In fact, an ear for dialogue is a prerequisite for a successful captioner. It comes from deep-seated fluency in the English language and a wide vocabulary, aided by excellent audio quality. I’ve seen a lot of indistinct conversation captioned as such by Americans (because the director and sound engineer designed it that way; nobody could decipher the dialogue, and that is intentional), but I have seen one (count it: one) case of unplanned indecipherable foreground dialogue – a drill instructor screaming continuously at a recruit in a U.S. documentary. (\indecipherable\) was the caption, and it was true.

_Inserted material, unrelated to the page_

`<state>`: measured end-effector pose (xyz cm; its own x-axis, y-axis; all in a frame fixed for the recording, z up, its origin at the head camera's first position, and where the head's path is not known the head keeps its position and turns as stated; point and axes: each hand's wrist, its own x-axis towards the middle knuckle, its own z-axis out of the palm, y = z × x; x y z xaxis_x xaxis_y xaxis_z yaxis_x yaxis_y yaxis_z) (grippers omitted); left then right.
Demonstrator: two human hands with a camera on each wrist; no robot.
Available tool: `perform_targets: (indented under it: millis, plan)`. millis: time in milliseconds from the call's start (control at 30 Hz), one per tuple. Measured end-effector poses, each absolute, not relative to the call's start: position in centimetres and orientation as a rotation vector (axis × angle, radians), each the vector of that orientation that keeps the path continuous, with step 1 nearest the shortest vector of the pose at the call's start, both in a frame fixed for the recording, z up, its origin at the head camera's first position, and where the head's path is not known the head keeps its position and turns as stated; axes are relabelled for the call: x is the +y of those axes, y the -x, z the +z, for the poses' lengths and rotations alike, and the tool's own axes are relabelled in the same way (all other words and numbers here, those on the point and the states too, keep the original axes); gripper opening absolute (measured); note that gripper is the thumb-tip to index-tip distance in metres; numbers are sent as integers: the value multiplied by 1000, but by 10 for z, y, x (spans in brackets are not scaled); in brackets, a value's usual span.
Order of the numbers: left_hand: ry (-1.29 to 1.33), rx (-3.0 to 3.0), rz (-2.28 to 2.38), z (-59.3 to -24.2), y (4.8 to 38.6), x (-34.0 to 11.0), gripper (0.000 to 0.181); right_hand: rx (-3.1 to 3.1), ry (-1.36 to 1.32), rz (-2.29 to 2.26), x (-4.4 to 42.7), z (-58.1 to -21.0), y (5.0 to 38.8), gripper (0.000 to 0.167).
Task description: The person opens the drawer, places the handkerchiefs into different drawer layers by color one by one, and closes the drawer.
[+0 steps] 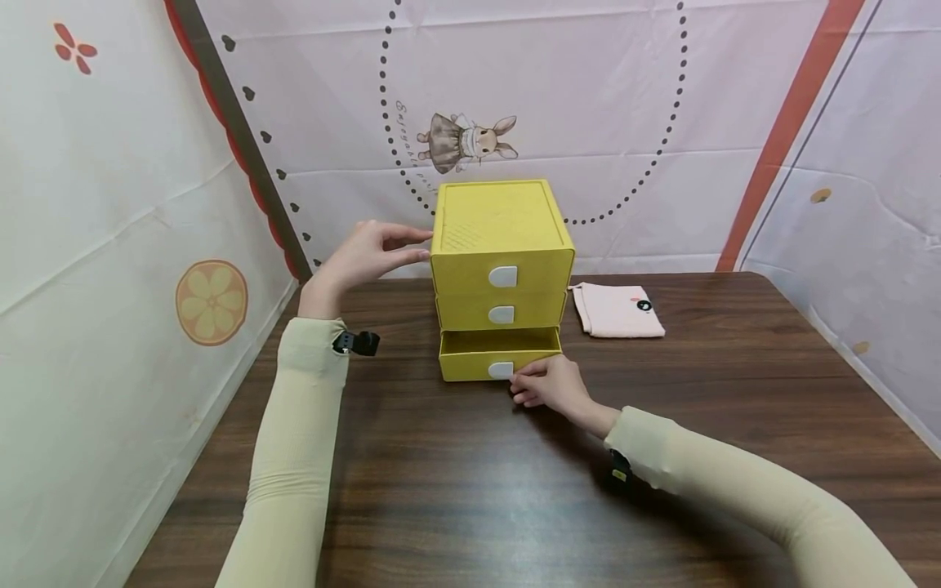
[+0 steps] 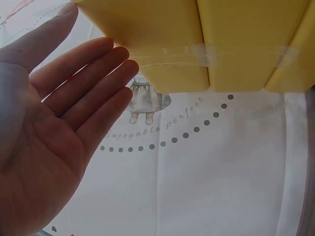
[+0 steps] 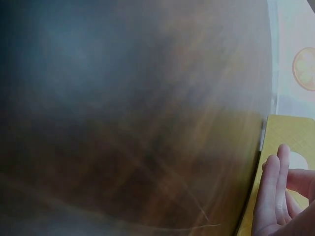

(The Caption Center would probably argue that disembodied overlapping voices in September Songs: The Music of Kurt Weill was another case, but such voices were meant to be indecipherable and fragmentary. I believe another counterexample could be given: An interview segment in which a helper pops into the room and mumbles something out of the coverage area of the microphone.)
I reiterate one of my shibboleths: If Canadian captioners weren’t nearly all young women in their 20s with little life experience and insufficient experience reading, writing, and transcribing, we wouldn’t have this problem. (One more time: Canadian captioners are a monoculture. Everyone has the same deficiencies and everyone blanks on the same issues. There is no safety net because there isn’t a wide enough range of experience and knowledge.) And if captioners were perhaps paid better, they’d care more.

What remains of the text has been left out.